EXERCISE AIM: Return the full listing, keeping every line exactly as it is.
Start of DATASET CONTENT
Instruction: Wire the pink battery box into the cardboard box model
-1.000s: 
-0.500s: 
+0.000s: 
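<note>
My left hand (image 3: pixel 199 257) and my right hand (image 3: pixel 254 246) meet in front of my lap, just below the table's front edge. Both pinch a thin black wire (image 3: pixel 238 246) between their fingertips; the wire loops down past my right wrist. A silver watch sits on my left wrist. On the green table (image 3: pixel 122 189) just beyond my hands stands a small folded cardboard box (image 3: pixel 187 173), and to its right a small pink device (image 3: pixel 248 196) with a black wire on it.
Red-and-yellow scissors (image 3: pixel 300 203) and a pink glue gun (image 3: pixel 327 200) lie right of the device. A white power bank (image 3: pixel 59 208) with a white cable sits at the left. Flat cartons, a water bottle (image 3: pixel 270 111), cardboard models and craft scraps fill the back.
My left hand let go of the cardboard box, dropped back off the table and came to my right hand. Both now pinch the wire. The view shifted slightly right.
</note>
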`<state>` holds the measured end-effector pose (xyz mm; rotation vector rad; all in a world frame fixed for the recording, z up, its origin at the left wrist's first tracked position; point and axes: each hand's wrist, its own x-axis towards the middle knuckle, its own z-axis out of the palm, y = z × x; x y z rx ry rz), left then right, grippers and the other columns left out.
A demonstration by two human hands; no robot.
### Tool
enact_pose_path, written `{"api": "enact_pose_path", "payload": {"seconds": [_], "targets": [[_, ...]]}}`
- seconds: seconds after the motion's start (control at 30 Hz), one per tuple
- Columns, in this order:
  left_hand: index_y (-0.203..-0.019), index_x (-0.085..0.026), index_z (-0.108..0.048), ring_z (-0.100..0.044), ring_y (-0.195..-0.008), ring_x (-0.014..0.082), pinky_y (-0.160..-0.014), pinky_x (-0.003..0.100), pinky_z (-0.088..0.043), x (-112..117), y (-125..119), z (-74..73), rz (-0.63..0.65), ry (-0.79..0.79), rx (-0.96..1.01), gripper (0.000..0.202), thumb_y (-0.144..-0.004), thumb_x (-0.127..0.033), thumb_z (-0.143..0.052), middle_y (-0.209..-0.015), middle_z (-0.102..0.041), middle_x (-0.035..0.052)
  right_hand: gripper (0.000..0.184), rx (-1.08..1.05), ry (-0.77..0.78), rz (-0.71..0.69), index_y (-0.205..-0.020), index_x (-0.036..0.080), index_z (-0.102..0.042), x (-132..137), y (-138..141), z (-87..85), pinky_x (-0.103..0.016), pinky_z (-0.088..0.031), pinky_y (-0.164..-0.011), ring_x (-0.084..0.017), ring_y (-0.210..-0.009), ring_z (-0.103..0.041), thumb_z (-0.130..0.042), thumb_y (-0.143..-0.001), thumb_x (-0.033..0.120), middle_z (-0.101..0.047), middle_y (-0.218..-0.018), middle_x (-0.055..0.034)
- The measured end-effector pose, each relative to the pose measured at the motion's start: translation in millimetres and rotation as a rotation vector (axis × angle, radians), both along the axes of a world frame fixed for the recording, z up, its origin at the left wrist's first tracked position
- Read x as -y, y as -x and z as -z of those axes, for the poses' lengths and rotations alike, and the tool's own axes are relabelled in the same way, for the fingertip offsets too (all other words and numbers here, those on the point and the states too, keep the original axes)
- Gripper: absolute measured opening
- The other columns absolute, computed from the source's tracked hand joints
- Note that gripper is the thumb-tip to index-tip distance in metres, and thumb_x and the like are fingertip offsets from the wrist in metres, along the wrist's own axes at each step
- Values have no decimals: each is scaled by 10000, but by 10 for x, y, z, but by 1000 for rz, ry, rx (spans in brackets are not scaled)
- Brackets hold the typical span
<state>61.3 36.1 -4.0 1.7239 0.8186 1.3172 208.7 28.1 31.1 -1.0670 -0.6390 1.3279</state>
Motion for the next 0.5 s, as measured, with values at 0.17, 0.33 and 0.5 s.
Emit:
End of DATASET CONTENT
WRITTEN SOLUTION:
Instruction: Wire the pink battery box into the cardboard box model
-1.000s: 
-0.500s: 
+0.000s: 
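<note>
My left hand (image 3: pixel 199 257) and my right hand (image 3: pixel 254 246) meet in front of my lap, just below the table's front edge. Both pinch a thin black wire (image 3: pixel 238 246) between their fingertips; the wire loops down past my right wrist. A silver watch sits on my left wrist. On the green table (image 3: pixel 122 189) just beyond my hands stands a small folded cardboard box (image 3: pixel 187 173), and to its right a small pink device (image 3: pixel 248 196) with a black wire on it.
Red-and-yellow scissors (image 3: pixel 300 203) and a pink glue gun (image 3: pixel 327 200) lie right of the device. A white power bank (image 3: pixel 59 208) with a white cable sits at the left. Flat cartons, a water bottle (image 3: pixel 270 111), cardboard models and craft scraps fill the back.
My left hand let go of the cardboard box, dropped back off the table and came to my right hand. Both now pinch the wire. The view shifted slightly right.
</note>
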`<state>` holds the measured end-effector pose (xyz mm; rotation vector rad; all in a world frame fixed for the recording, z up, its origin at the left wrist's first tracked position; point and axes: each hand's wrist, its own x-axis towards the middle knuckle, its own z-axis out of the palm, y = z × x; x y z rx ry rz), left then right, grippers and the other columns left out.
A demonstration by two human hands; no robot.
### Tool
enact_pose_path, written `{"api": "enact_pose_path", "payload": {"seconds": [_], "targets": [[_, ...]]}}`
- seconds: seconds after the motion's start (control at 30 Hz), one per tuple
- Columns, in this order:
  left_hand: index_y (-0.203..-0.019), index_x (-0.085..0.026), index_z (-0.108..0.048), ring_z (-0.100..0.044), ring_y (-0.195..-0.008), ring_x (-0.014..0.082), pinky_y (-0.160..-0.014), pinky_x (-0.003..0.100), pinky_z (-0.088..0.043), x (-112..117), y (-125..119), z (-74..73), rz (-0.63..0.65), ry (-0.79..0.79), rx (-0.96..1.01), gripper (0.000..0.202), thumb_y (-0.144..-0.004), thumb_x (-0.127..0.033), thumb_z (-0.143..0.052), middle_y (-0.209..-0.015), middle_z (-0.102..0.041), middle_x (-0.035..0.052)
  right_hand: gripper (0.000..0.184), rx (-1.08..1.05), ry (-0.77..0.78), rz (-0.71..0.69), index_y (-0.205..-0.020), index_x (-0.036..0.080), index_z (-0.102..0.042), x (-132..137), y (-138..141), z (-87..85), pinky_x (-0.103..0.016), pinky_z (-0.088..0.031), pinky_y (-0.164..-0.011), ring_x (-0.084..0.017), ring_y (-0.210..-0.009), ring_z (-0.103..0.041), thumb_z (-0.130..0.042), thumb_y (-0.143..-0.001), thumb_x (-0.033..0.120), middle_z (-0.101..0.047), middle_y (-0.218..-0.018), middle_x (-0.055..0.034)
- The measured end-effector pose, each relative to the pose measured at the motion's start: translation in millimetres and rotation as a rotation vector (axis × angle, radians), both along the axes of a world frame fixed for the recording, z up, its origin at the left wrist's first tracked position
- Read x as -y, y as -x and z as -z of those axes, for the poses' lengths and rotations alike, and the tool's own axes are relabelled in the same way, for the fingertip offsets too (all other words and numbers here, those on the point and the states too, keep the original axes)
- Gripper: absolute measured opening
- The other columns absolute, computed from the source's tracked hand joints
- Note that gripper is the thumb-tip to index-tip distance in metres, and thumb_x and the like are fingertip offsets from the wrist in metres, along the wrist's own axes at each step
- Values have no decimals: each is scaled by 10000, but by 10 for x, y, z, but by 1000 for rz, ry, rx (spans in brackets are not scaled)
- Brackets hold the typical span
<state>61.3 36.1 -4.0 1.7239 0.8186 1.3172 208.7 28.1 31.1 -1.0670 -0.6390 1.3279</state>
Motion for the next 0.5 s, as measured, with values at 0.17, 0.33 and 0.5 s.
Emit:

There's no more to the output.